Building a Supabase Driver for Keboola Connection

dev

Over the past weeks I've been working on integrating Supabase as an external data source into the Keboola Connection platform. The result is a complete driver with OAuth 2.0 authentication, automatic schema discovery, and Supabase Marketplace integration. Along the way I hit some genuinely tricky bugs -- here's the full story.

Supabase + Keboola

Supabase is an open-source Firebase alternative built on top of PostgreSQL. It offers authentication, real-time subscriptions, storage, and a full-featured PostgreSQL database. Keboola is a data pipeline platform that enables ETL processes over various data sources.

The goal was to allow users to connect their Supabase project as an external data source in Keboola and automatically read data from it for further processing in pipelines.

The Pivot: From CLI to Web Controller

The original plan was a CLI command to register Supabase OAuth credentials manually. But testing a full OAuth flow from the terminal is painful -- you have to copy URLs back and forth, handle redirects manually, and there's no visual feedback.

So I pivoted early: instead of a CLI tool, I built a web-based test harness at /supabase/connect. A simple form where you enter client_id and client_secret, it generates the redirect URL from the current host, sends you to Supabase for authorization, and handles the callback. This decision proved crucial -- the iterative debugging cycle that followed would have been impossible from a terminal.

The Stateless OAuth Puzzle

The first real challenge came from Symfony's security architecture. Routes marked with #[AsPublicAction] run on a stateless firewall -- no session available. But OAuth flows typically need to store the PKCE verifier between the authorization request and the callback. Symfony threw: "Session was used while the request was declared stateless."

The solution was to encode everything -- client credentials, PKCE verifier, redirect URI -- into the OAuth state parameter itself, signed with HMAC-SHA256 using kernel.secret. The callback decodes the state, verifies the signature, and extracts the PKCE verifier. Completely stateless, completely secure.

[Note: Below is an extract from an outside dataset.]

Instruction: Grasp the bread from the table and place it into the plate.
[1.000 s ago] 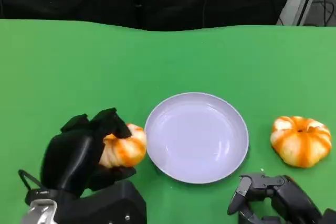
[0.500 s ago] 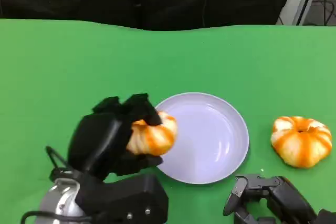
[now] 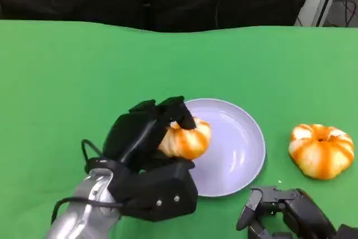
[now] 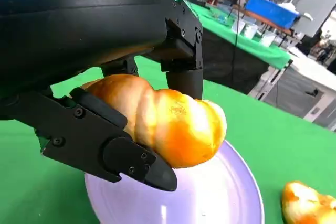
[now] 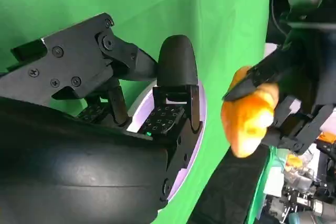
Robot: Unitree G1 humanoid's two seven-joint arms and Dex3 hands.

This pattern turned out elegant: no session dependency, no database storage, HMAC prevents tampering, and the state parameter is validated against CSRF attacks by design.

OAuth API Quirks

Two smaller issues came next:

The approval_prompt mystery. The League OAuth2 library adds approval_prompt to authorization requests by default (a Google OAuth convention). Supabase rejected it: "Unrecognized key(s) in object: 'approval_prompt'." Fix: override getAuthorizationParameters() and filter it out.

Project vs. account OAuth apps. I initially created the OAuth app at the project level (/project/{ref}/auth/oauth-apps), which returned "Unrecognized client_id." Supabase has two distinct OAuth scopes -- project-specific apps and integration apps at the account level (/account/integrations). For a marketplace integration that needs cross-project access, you need the latter.

The PKCE Double-Handling Bug

This was the trickiest bug of the entire project. After solving the stateless flow and API quirks, token exchange kept failing: "Invalid or expired OAuth authorization."

I tried everything systematically:

  1. Added detailed error logging -- same error
  2. Switched to HTTP Basic Auth for the token endpoint -- still failed
  3. Added Accept: application/json header -- still failed
  4. Wrote a completely custom exchangeCodeForTokens() method bypassing the library -- still failed

The authorization flow worked. The callback received the code. But token exchange consistently returned the same cryptic error.

The breakthrough: the League OAuth2 library has built-in PKCE support. My code was also handling PKCE manually for the stateless flow. Two correct PKCE implementations running simultaneously -- the library sent one code_verifier, my stateless code sent a different one. Supabase saw a mismatch and rejected the exchange.

The fix was one line:

protected $pkceMethod = null; // Disable library's built-in PKCE

This is a classic integration bug -- two independently correct systems conflicting when combined. The debugging process took hours because each individual piece looked right.

Two Connection Modes

The driver supports two ways to access Supabase data:

Direct PostgreSQL connection -- classic database connection via connection pooler (port 6543). Full SQL query access, suitable for larger data volumes.

REST API (PostgREST) -- connection via Supabase REST endpoint with a service_role key. Simpler setup without exposing database passwords.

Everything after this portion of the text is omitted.